One of the most important modern features of Turkish M&A law is the special treatment of technology undertakings. The communiqué defines technology undertakings to include businesses operating in fields such as digital platforms, software and gaming software, financial technologies, biotechnology, pharmacology, agricultural chemicals, and healthcare technologies. It also states that, in transactions involving technology companies operating in the Turkish geographic market, carrying out R&D in Turkey, or providing services to users in Turkey, the usual TRY 250 million local threshold does not apply in the standard way. This makes Turkey particularly relevant for venture capital, software, platform, gaming, biotech, and digital economy transactions, even where the target’s current Turkish revenue profile appears limited.

How Turkish Authorities Assess Competitive Harm

Notification is only one side of the analysis. The next question is how the authority will assess the deal substantively. Turkey has moved beyond a narrow historical dominance-only approach. In an official note published by the Competition Authority, Turkey explained that the SIEC test—significant impediment to effective competition—was adopted following the June 2020 amendment to Article 7 of Act No. 4054. The same source explains that, although dominance remains important, mergers and acquisitions that have the potential to create a significant impediment to effective competition may also be prohibited.
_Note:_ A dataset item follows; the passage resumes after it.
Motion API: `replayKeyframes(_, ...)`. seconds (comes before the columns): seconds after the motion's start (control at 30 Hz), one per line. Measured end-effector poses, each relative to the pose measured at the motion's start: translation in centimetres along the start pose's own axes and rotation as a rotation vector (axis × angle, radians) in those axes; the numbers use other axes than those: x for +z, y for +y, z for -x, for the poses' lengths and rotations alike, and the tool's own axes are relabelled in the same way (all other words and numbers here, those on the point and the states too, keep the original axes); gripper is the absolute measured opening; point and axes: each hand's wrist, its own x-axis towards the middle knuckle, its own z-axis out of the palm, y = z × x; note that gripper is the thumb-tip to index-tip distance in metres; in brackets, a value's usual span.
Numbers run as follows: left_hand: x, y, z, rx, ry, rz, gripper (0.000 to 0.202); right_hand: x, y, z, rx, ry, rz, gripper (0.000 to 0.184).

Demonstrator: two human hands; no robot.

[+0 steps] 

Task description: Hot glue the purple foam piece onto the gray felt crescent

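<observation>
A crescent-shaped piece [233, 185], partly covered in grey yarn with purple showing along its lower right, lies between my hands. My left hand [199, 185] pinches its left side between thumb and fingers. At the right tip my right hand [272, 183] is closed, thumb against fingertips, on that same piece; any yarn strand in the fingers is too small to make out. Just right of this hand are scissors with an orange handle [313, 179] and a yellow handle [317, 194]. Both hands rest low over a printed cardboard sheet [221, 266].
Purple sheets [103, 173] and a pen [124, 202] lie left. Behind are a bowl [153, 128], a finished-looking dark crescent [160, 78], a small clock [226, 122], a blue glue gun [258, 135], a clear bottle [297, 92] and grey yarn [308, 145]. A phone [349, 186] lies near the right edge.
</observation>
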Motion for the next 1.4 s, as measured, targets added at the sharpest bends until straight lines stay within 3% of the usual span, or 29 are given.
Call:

The Authority’s current merger assessment guidelines reinforce this broader substantive approach. The 2026 horizontal merger guidelines state that the Board considers whether a transaction will significantly lessen effective competition and examines factors such as market structure, market shares, concentration levels, unilateral effects, coordinated effects, buyer power, barriers to entry, efficiency gains, and, in exceptional situations, failing firm arguments. The 2024 non-horizontal merger guidelines similarly explain that vertical and conglomerate deals may raise issues such as foreclosure, coordinated effects, and the combination of complementary activities, while also recognizing that such deals can generate efficiencies and consumer benefits.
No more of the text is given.